IL-1 family is a group of 11 cytokines, which induces a complex network of proinflammatory cytokines and via expression of integrins on leukocytes and endothelial cells, regulates and initiates inflammatory responses.

IL-1α and IL-1β are the most studied members, because they were discovered first and because they possess strongly proinflammatory effect. They have a natural antagonist IL-1Ra (IL-1 receptor antagonist). All three of them include a beta trefoil fold and bind IL-1 receptor (IL-1R) and activate signaling via MyD88 adaptor, which is described in the Signaling section of this page. IL-1Ra regulates IL-1α and IL-1β proinflammatory activity by competing with them for binding sites of the receptor.

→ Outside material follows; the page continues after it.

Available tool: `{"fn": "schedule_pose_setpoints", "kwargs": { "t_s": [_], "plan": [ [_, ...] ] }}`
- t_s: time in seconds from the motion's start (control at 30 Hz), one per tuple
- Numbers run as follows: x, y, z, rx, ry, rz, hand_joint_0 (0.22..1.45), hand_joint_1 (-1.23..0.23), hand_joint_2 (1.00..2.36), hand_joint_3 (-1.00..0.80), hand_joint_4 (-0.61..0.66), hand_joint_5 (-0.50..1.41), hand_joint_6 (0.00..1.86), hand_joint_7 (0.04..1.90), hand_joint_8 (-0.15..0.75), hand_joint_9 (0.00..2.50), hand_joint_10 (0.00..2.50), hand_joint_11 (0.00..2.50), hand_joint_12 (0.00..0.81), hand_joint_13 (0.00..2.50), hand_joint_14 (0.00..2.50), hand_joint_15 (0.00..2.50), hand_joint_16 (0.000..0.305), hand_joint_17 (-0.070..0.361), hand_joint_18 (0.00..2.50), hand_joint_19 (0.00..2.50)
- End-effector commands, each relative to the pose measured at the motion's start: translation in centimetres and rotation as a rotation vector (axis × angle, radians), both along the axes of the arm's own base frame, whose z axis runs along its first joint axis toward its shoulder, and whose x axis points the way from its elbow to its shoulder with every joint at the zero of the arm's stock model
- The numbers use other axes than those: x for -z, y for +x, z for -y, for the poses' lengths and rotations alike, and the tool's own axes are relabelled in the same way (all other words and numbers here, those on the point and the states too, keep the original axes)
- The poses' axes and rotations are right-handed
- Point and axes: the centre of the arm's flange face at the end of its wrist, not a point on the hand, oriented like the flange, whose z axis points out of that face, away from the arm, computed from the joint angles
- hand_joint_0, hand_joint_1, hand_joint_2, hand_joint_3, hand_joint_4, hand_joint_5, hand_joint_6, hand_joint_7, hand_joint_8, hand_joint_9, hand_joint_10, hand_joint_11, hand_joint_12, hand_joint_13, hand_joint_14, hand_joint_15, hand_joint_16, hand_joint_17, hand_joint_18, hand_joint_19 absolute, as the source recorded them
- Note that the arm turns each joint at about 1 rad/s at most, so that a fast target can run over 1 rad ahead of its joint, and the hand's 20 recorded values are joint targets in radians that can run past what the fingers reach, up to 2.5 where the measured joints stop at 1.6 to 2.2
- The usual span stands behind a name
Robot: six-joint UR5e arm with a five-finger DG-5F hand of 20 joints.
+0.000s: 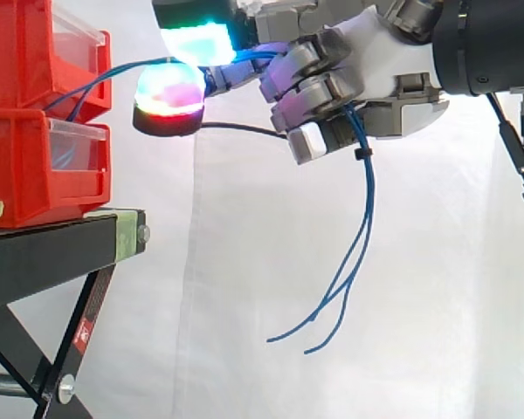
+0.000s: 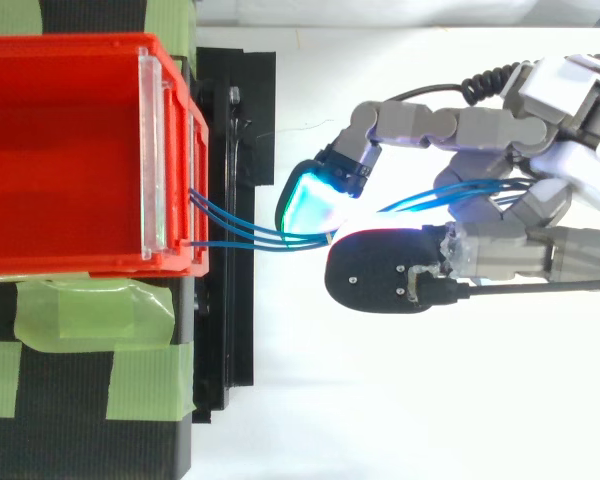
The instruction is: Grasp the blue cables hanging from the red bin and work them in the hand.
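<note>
The robot hand (image 1: pixel 367 61) comes in from the right with its fingers curled round the blue cables (image 1: pixel 362 218), clasping them against the palm. Below the grip the loose ends hang free and curve down to the left (touching nothing). Ahead of the curled fingers the cables pass between two glowing pads (image 1: pixel 168 92) and run on to the front of the stacked red bins (image 1: pixel 26 166). The bins sit on a black stand (image 1: pixel 52 249) patched with green tape (image 2: pixel 90 310), with a white curtain (image 1: pixel 244 262) behind
</note>
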Motion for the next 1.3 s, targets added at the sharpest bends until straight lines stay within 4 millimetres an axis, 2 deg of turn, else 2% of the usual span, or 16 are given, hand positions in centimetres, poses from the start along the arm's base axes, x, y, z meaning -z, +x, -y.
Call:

All of the members of IL-1 family, except IL-1Ra, are first synthesized as a precursor protein, which means it is synthesized as a long form of a protein which has to be proteolytically cleaved to a shorter, active molecule, which is generally called a mature protein. IL-1 family precursors do not have a clear signal peptide for processing and secretion and none of them are found in the Golgi; they belong to so-called leaderless secretory protein group. The similar feature of IL-1α and IL-33 is that their precursor forms can bind to their respective receptor and can activate signal transduction. But this is not a common feature for all IL-1 family members, since IL-1β and IL-18 precursor forms do not bind their receptors and require proteolytic cleavage by either intracellular caspase-1 or extracellular neutrophilic proteases.